March 16, 2010

Can ORM make your application faster? Part 1: overview of optimization cases.

I decided to write a set of posts covering various optimization techniques used by ORM tools after writing a reply to this question at StackOverflow. I'd like to break a myth that ORM usage may (and, as many think, will) slow down your application.

In particular, I'm gong to:
  • Describe most interesting optimization techniques used by ORM tools I know;
  • Estimate the complexity of getting the same optimization implemented with "plain SQL" case.
This post provides an overview of optimization cases ORM developers usually care about, so it defines the plan for my further writings.

Optimization cases

From the point of developer, there are following optimization cases he must deal with:

1. Reduce chattiness between ORM and DB. Low chatiness is important, since each roundtrip between ORM and database implies network interaction, and thus its length varies between 0.1ms and 1ms at least, independently of query complxity. Note that may be 90% of queries are normally fairly simple.

Particular case is SELECT N+1 problem: if processing of each row of some query result requires an additional query to be executed (so 1 + count(...) queries are executed in total), developer must try to rewrite the code in such a way that nearly constant count of queries is executed.

CRUD sequence batching and future queries are other examples of optimization reducing the chattines (described below). Caching API is extreme case of such optimizations, especially when cache isn't safe from the point of transaction isolation (i.e. it is allowed to provide "stale" results).

2. Reduce the size of result sets. Obviously, getting more data then you really need is bad - DB will spend unnecessary time on preparing it, moreover, it will be sent over network, so such an unnecessary activity will affect on other running queries by "eating" a part of available bandwith.

An APIs allowing to limit query result size (SELECT TOP N ... in SQL) and deliver subsequuent parts of result on-demand (MARS in SQL Server 2005 and above) are intended to deal with this issue. Lazy loading is another well-known example of this optimization: fetching large items (or values - e.g. BLOBs) only on demand is perfect, if you need them rarely.

3. Reduce query complexity. Usually ORM is helpless here, so this is solely a developer's headache.

For example, an API allowing to execute SQL commands directly is partially intended handle this case.

4. Runtime optimizations. It's bad when ORM itself isn't optimized well. 

Any ineffeciences at ORM or application side increase transaction length, and thus increase the database server load.

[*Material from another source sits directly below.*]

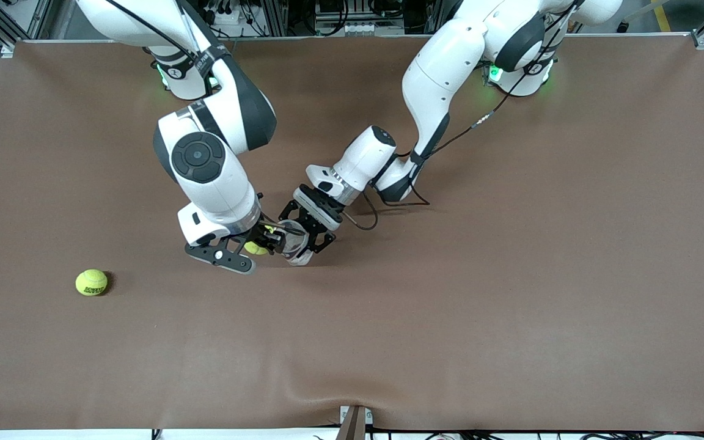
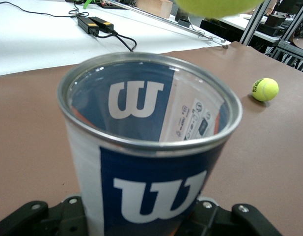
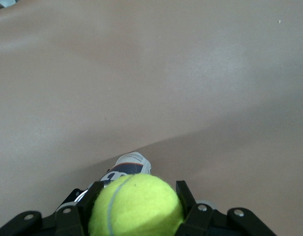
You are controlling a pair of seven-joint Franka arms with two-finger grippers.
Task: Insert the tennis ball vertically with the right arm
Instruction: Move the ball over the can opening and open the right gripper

Particular example of runtime optimization is support of compiled queries. Just imagine: translation of simplest LINQ  query like "fetch an entity by its key" in Entity Framework requires nearly 1ms. This time is nearly equal to 10 roundtrips to local database server, i.e. to 10 similar queries, if they'd be compiled. So involvement of just this optimization may reduce the duration of transaction by up to 10 times.